## About this task:
Take the data below and copy exactly the lines starting at the one with "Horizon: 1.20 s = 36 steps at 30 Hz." and finishing at the one with "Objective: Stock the", both included.
┌──
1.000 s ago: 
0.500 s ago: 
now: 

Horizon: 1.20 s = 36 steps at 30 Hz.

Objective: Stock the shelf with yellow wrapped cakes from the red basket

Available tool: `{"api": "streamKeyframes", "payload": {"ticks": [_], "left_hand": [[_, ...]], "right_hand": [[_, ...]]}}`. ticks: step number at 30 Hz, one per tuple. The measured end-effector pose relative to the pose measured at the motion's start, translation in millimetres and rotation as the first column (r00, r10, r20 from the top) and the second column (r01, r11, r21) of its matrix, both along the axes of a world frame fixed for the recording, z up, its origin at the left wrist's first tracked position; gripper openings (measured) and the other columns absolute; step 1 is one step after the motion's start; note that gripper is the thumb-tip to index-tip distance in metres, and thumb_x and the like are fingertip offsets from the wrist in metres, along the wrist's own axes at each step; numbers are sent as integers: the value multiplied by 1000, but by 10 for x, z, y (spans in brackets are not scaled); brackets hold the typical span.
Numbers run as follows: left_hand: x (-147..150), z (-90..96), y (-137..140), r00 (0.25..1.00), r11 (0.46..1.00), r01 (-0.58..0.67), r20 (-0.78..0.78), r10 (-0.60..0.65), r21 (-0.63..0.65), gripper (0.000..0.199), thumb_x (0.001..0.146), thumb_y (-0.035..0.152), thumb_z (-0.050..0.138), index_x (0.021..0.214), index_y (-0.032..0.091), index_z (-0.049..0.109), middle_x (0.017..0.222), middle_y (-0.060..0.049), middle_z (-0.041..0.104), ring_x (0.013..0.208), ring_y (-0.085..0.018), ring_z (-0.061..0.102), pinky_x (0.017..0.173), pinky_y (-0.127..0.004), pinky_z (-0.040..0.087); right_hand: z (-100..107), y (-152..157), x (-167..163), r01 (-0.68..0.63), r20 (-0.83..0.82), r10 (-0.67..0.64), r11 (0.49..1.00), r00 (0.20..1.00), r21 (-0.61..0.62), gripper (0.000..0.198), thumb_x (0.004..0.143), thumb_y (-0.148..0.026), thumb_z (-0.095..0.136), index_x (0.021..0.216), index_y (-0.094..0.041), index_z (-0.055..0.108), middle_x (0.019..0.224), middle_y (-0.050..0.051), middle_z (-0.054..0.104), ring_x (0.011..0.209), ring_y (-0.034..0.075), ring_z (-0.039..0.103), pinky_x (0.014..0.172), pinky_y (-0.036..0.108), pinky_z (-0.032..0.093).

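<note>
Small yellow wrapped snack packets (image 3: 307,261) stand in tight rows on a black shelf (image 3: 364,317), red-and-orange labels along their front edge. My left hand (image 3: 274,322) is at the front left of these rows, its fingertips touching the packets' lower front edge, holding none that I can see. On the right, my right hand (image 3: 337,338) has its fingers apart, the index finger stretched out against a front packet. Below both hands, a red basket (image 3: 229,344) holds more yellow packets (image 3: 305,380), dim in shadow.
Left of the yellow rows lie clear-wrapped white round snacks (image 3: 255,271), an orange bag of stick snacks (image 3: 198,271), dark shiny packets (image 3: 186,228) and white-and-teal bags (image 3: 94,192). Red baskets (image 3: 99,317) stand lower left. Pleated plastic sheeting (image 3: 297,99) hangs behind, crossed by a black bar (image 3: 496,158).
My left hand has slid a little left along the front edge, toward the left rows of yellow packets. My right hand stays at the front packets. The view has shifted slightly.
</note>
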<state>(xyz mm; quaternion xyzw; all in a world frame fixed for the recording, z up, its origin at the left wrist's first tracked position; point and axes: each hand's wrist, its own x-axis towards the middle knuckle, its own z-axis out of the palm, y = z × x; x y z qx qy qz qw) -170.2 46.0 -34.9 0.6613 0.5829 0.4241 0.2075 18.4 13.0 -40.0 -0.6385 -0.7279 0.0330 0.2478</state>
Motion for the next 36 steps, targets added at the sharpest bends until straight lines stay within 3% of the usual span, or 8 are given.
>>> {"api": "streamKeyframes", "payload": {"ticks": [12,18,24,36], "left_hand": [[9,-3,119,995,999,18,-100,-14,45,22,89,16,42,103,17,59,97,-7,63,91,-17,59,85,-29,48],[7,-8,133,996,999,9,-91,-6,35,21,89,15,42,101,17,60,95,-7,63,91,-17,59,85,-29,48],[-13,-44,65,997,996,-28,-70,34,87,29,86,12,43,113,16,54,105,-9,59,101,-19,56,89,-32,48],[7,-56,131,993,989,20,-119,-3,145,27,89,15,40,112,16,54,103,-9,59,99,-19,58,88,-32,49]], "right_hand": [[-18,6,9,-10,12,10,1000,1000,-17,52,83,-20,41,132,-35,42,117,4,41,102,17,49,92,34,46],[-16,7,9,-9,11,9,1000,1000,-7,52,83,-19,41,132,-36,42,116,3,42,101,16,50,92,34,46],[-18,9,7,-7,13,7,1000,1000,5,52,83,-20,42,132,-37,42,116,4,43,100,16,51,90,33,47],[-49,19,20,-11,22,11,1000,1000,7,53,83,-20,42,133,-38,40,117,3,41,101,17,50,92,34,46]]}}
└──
## Reply to the task:
Horizon: 1.20 s = 36 steps at 30 Hz.

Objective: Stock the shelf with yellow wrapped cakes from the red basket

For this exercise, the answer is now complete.